By David Dankwa
Knowledge of Social Security benefits and other offerings of the nation’s most important retirement program varies widely among middle-income Americans who are nearing retirement, according to a recent survey.
For example, of the 500 people that participated in the survey by Bankers Life’s Center for a Secure Retirement, nearly half – or 47 percent – incorrectly believe that an annual cost-of-living increase to their Social Security benefit is guaranteed.
“We found huge gaps in the understanding of Social Security or a lack of understanding on how the program works,” said Jennifer Born, a spokeswoman for the Center for a Secure Retirement.
Born told InsuranceNewsNet that the survey showed a higher number of respondents -- 36 percent -- falsely believe that full Social Security benefits start with their 65th birthday. Also, one out of three respondents did not understand that delaying when Social Security benefits are collected can increase their future benefit amount.
“We need to encourage people to consider delaying Social Security benefits for as long as they can,” she said. “If you hold off collecting your benefit, the amount you will be taking out increases.”
According to the Social Security Administration, if you were born between 1943 and 1960, the age at which full retirement benefits are payable increases gradually to age 67.

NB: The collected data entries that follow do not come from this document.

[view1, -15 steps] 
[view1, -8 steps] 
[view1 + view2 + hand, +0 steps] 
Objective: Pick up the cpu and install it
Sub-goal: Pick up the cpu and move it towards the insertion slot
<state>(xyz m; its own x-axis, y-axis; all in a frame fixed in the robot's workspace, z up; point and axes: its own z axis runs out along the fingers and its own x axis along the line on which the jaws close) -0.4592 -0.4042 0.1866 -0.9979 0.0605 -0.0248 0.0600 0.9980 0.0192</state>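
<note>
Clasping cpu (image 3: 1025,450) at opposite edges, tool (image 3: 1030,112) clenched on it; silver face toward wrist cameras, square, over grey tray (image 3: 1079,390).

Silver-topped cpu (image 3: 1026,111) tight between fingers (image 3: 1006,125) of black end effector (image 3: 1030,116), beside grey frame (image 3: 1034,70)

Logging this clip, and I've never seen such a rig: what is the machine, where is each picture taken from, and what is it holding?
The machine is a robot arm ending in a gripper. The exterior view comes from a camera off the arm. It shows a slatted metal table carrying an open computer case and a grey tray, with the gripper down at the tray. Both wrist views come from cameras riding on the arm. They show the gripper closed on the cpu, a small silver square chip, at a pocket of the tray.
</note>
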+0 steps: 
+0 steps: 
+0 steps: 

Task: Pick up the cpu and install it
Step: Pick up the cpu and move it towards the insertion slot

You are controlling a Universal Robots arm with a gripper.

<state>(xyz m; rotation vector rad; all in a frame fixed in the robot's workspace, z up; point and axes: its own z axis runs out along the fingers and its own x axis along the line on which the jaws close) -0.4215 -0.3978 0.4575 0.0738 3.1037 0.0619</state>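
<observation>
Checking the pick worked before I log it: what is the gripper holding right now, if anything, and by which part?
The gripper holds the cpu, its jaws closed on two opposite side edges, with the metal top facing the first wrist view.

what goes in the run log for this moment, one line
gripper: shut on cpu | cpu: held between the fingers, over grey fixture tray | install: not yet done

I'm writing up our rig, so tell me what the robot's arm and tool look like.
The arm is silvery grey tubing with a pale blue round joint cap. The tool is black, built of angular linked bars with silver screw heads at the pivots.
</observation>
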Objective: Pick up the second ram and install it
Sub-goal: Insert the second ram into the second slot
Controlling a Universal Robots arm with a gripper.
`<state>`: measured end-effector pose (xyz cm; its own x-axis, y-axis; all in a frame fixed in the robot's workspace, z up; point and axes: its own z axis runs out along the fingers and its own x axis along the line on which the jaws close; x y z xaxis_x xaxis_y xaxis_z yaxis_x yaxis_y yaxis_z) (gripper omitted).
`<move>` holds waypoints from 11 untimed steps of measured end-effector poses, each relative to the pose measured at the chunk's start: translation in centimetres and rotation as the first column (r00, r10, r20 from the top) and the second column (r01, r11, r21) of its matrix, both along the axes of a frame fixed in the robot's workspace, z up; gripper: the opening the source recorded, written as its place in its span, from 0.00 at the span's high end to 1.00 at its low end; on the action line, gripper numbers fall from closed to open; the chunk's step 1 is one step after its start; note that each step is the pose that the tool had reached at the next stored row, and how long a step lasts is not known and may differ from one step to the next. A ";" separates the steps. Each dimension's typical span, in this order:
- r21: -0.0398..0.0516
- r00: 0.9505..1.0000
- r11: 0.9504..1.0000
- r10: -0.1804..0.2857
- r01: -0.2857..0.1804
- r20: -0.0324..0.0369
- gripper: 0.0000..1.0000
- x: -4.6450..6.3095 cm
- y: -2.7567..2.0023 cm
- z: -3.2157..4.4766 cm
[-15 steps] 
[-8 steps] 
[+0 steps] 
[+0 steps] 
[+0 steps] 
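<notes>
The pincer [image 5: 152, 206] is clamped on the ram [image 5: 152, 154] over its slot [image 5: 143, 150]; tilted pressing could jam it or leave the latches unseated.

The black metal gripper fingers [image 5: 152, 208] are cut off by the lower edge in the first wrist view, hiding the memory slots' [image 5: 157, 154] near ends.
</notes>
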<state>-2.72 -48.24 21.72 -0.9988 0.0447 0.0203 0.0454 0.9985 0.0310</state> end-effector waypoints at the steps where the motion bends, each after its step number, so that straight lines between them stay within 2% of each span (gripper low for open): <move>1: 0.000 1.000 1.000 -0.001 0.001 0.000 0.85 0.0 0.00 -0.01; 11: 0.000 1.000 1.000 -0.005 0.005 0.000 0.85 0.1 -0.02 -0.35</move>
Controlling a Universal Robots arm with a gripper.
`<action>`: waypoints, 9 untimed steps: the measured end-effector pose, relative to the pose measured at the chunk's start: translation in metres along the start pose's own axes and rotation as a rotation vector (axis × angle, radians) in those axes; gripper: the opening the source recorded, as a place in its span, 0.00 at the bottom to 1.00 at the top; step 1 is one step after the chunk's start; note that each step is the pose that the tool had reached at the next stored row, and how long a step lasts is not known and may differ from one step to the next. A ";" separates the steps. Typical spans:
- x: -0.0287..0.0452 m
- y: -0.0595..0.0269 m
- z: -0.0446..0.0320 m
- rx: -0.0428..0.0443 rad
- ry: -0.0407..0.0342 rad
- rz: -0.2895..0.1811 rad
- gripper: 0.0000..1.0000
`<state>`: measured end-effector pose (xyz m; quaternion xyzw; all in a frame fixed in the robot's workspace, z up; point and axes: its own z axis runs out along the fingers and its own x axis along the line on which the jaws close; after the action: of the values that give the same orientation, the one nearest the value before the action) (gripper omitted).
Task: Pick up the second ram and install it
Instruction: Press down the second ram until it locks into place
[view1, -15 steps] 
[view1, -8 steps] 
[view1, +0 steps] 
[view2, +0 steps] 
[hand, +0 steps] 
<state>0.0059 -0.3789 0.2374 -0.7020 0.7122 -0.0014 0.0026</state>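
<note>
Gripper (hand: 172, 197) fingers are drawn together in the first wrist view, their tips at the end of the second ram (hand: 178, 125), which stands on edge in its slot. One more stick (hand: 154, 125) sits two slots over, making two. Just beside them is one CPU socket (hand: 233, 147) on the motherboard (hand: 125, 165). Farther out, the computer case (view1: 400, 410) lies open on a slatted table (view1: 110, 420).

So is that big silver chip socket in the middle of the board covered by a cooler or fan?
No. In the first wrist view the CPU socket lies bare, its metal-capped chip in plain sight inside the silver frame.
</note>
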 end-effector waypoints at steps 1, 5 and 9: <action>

People born in 1946 or earlier are already eligible for full Social Security benefits. When a person chooses to delay receiving benefits beyond full retirement age, his benefits increase by a certain percentage depending on the year of his birth.
Currently, roughly 57 million people receive monthly benefits – about 40 million of them are retirees and their families. The retirement program was never meant to be the only source of income for people when they retire, but rather to supplement about 40 percent of an average wage earner’s income after retiring. Unfortunately, financial advisors estimate that retirees will need about 70 percent or more of pre-retirement earnings -- from private pensions, savings and investments, among other sources -- to live comfortably.
Among the people surveyed by the Center for a Secure Retirement, 72 percent said Social Security Benefits make up at least half or more of their retirement income, which exceeds the national average of 65 percent. In fact, 29 percent stated they count on Social Security for 75 percent or more of their retirement income.
Born said the Center for a Secure Retirement, based on its own research, recently came up with five key recommendations to guide retirees who are looking to enjoy their golden years. Among the top recommendations is for people to start saving early and to work as long as they are able.
“Practice healthy living -- eat right and see your doctor regularly,” she said.
Also, people nearing retirement should consider delaying Social Security benefits for as long as they can and to begin a conversation about longevity with a professional advisor who can help them navigate that decision, Born said.
In addition to the gaps in knowledge of Social Security benefits, the survey showed some middle-income Americans are not paying attention to their individual Social Security statements. For instance, 35 percent of those who are yet to receive Social Security do not know what their monthly benefit amount will be when they retire.
Also, a high number of the survey respondents -- 78 percent -- stated they are concerned about the future of Social Security and 38 percent stated they do not believe that the benefits as we know them will exist in 20 years.